What you return must be an exact copy of the lines in the listing below between the line holding "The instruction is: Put" and the line holding "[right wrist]", inclusive, and nothing more.
================
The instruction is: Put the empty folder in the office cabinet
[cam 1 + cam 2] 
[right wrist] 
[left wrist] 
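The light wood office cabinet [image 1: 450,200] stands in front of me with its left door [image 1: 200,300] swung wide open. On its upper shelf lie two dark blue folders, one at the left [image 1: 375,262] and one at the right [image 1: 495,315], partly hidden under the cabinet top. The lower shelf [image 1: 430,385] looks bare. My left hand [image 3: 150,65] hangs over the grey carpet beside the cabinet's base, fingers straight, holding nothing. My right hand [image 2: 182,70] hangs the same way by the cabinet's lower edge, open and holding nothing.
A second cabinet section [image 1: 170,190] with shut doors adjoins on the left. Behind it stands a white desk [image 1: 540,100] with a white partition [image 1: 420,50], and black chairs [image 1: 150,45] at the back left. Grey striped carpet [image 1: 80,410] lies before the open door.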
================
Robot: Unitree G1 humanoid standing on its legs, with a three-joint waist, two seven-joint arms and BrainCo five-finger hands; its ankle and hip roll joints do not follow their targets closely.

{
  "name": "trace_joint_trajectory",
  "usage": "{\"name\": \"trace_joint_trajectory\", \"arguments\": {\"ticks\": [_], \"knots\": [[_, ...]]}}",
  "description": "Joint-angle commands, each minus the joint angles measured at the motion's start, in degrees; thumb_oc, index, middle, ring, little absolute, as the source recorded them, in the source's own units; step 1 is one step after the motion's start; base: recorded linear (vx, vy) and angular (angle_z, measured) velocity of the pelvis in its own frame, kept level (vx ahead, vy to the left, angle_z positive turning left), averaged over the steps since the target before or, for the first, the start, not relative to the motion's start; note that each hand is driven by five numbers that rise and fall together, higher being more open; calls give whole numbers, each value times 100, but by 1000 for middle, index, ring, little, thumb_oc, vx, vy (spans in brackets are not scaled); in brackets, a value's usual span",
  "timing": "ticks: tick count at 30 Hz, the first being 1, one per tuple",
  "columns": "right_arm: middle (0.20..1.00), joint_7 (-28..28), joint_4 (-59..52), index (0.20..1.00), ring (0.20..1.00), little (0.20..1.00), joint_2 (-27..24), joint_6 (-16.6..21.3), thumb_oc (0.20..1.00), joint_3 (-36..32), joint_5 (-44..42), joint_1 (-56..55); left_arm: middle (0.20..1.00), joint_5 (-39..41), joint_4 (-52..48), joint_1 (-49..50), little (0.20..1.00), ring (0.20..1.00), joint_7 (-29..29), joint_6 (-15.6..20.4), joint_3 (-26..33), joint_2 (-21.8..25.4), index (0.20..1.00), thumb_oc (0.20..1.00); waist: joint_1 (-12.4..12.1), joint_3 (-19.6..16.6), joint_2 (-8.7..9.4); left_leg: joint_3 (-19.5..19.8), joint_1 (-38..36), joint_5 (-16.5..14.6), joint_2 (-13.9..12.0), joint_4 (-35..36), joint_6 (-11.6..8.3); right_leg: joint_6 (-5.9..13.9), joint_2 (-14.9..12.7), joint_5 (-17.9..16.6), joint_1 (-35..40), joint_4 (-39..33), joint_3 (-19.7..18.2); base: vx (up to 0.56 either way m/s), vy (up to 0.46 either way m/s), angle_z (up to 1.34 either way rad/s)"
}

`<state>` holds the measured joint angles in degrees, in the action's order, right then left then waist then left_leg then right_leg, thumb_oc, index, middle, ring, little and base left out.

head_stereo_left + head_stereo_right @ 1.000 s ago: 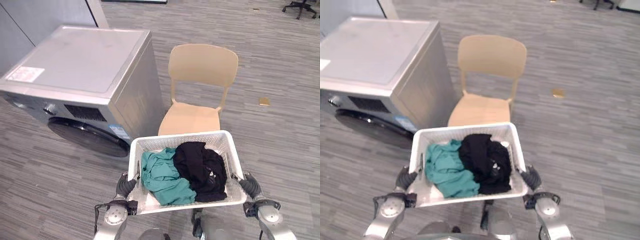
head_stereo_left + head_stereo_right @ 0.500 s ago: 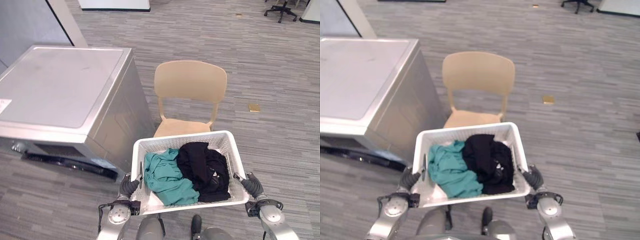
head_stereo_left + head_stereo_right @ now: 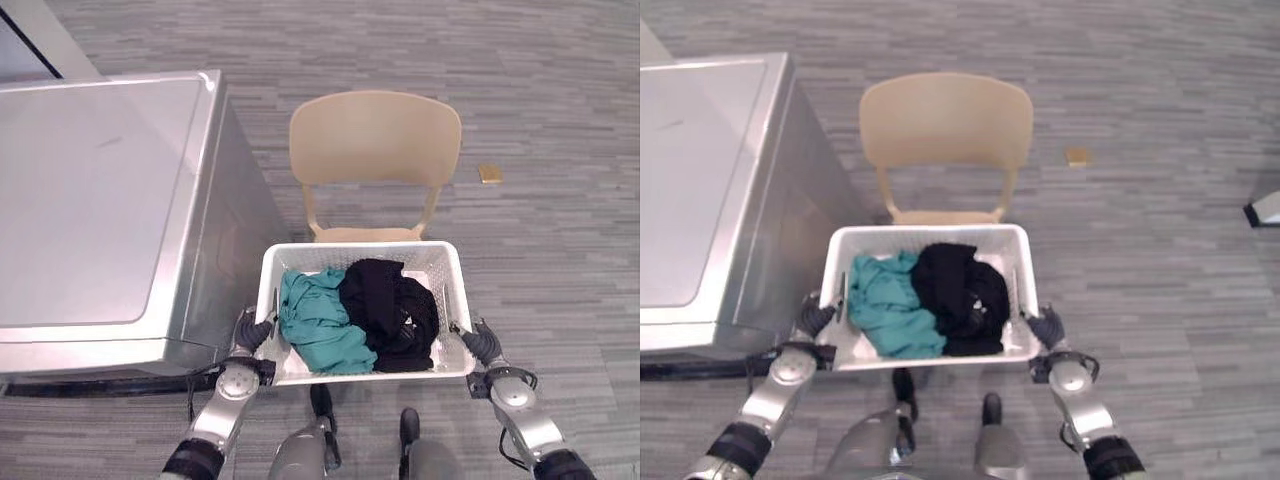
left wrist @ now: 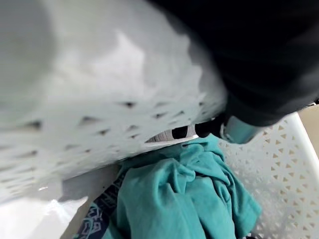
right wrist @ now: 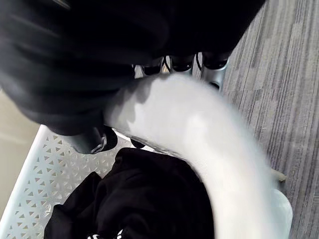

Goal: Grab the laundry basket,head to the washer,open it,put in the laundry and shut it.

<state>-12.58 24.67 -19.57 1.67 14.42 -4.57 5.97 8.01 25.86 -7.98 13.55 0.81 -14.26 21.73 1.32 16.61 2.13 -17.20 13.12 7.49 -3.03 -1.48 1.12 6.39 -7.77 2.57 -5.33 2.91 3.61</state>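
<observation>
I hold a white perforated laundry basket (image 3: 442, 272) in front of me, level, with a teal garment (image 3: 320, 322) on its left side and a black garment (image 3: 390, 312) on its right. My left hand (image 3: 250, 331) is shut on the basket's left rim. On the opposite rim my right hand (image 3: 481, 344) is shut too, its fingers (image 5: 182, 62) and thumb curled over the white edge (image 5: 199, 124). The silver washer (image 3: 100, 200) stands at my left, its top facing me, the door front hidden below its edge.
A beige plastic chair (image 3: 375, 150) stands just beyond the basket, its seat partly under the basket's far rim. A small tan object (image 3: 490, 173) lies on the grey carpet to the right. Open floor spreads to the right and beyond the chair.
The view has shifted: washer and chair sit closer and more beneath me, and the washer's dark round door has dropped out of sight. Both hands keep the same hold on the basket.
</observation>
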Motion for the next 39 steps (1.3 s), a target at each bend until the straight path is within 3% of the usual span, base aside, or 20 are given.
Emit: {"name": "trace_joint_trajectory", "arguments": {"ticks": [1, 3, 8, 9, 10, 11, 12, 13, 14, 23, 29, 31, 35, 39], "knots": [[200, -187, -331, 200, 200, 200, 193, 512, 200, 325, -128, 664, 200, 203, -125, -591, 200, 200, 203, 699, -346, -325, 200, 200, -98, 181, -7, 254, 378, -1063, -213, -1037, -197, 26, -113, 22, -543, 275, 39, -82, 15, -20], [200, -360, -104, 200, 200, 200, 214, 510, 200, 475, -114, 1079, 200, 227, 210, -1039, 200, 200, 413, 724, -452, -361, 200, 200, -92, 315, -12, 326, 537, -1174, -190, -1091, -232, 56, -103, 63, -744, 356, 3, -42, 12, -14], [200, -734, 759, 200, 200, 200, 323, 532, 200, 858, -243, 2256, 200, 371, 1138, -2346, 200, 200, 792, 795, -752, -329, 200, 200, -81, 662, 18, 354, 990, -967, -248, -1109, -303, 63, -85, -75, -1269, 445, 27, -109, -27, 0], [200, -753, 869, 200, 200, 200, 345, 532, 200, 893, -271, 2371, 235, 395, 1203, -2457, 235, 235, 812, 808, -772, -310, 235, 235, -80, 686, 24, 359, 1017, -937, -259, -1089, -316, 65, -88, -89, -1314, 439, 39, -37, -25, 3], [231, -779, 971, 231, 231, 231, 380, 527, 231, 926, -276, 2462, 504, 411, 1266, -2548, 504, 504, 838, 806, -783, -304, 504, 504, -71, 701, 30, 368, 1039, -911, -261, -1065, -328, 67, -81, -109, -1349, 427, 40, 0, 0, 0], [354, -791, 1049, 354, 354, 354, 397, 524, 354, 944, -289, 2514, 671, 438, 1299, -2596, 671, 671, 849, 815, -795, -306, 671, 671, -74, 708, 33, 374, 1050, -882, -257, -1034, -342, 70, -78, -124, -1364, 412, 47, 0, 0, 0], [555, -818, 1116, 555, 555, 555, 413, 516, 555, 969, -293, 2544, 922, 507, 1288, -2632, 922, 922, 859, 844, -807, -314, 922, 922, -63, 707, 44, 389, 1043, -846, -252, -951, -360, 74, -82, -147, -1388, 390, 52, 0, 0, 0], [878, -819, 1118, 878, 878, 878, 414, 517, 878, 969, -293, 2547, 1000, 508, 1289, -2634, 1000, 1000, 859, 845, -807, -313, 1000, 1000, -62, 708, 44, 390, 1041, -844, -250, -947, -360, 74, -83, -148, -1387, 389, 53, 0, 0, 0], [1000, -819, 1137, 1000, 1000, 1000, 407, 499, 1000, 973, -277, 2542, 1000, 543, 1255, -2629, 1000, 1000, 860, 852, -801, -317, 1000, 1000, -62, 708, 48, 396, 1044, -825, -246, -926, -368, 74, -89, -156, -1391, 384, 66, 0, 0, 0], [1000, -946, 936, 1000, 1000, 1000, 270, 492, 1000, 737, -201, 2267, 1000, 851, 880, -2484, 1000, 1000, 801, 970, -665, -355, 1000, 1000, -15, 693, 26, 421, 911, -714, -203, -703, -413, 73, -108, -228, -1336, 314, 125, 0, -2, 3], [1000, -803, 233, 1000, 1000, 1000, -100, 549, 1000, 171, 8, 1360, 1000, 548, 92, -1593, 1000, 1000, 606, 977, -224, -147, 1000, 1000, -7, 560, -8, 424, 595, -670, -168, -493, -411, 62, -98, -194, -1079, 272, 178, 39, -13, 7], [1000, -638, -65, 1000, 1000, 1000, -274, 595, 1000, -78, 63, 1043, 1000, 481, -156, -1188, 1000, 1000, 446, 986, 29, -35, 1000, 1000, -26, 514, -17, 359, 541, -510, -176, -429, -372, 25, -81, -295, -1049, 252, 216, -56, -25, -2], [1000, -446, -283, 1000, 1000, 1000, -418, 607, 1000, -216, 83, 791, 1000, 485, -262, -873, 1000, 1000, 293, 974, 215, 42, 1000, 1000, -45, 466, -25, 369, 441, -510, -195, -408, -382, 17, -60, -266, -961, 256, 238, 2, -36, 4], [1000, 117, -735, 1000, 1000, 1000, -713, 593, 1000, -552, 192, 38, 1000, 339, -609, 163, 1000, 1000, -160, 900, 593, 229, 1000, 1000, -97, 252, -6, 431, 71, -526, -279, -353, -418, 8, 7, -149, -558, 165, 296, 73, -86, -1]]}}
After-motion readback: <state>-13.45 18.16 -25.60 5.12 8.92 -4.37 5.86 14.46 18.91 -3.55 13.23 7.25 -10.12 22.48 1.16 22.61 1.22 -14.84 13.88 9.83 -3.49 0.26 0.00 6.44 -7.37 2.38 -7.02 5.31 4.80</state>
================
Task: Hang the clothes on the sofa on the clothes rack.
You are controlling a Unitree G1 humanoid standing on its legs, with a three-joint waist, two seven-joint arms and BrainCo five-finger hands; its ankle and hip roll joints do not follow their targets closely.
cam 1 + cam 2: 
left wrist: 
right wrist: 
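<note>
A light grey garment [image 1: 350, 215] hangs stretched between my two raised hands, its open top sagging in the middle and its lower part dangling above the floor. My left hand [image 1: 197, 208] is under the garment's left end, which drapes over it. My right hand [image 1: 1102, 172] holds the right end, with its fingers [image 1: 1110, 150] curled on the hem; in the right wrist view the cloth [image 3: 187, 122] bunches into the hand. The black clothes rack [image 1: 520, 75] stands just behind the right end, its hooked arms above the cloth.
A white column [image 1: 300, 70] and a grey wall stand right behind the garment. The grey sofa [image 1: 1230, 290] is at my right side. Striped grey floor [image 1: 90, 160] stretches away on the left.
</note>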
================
◆ ANSWER FOR THIS EXERCISE:
The instruction is: Put the empty folder in the office cabinet
[cam 1 + cam 2] 
[right wrist] 

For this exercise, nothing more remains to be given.